▶ _TRY IT_:
Will you return, word for word, only the lines from the top of the data below down to and including the one with "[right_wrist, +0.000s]"?

▶ _GIVEN INFORMATION_:
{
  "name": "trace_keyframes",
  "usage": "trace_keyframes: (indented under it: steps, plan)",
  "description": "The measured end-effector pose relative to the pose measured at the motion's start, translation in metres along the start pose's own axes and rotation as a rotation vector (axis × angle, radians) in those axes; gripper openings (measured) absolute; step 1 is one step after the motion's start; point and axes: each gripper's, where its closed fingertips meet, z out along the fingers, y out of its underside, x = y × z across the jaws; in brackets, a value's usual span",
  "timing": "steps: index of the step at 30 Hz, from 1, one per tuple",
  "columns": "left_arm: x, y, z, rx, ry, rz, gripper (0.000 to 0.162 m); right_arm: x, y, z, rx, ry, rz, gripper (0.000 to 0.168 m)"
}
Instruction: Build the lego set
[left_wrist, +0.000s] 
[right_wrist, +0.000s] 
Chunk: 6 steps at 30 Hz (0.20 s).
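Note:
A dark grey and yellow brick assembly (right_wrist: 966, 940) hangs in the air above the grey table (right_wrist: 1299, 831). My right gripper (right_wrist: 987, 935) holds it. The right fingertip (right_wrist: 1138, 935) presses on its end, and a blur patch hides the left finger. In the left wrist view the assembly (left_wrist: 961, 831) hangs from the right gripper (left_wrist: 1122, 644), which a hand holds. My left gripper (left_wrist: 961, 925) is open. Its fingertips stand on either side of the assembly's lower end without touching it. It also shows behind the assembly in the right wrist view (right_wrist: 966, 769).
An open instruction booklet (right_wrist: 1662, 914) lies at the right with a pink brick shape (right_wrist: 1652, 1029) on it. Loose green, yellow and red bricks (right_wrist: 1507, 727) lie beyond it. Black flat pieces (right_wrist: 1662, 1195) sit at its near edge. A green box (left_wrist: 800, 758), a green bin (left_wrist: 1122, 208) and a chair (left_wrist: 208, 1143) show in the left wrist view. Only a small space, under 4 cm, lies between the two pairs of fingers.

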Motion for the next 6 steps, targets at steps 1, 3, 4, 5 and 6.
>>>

▶ _REPLY_:
{
  "name": "trace_keyframes",
  "usage": "trace_keyframes: (indented under it: steps, plan)",
  "description": "The measured end-effector pose relative to the pose measured at the motion's start, translation in metres along the start pose's own axes and rotation as a rotation vector (axis × angle, radians) in those axes; gripper openings (measured) absolute; step 1 is one step after the motion's start; point and axes: each gripper's, where its closed fingertips meet, z out along the fingers, y out of its underside, x = y × z across the jaws; in brackets, a value's usual span",
  "timing": "steps: index of the step at 30 Hz, from 1, one per tuple",
  "columns": "left_arm: x, y, z, rx, ry, rz, gripper (0.000 to 0.162 m); right_arm: x, y, z, rx, ry, rz, gripper (0.000 to 0.168 m)"
}
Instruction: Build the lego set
[left_wrist, +0.000s] 
[right_wrist, +0.000s] 

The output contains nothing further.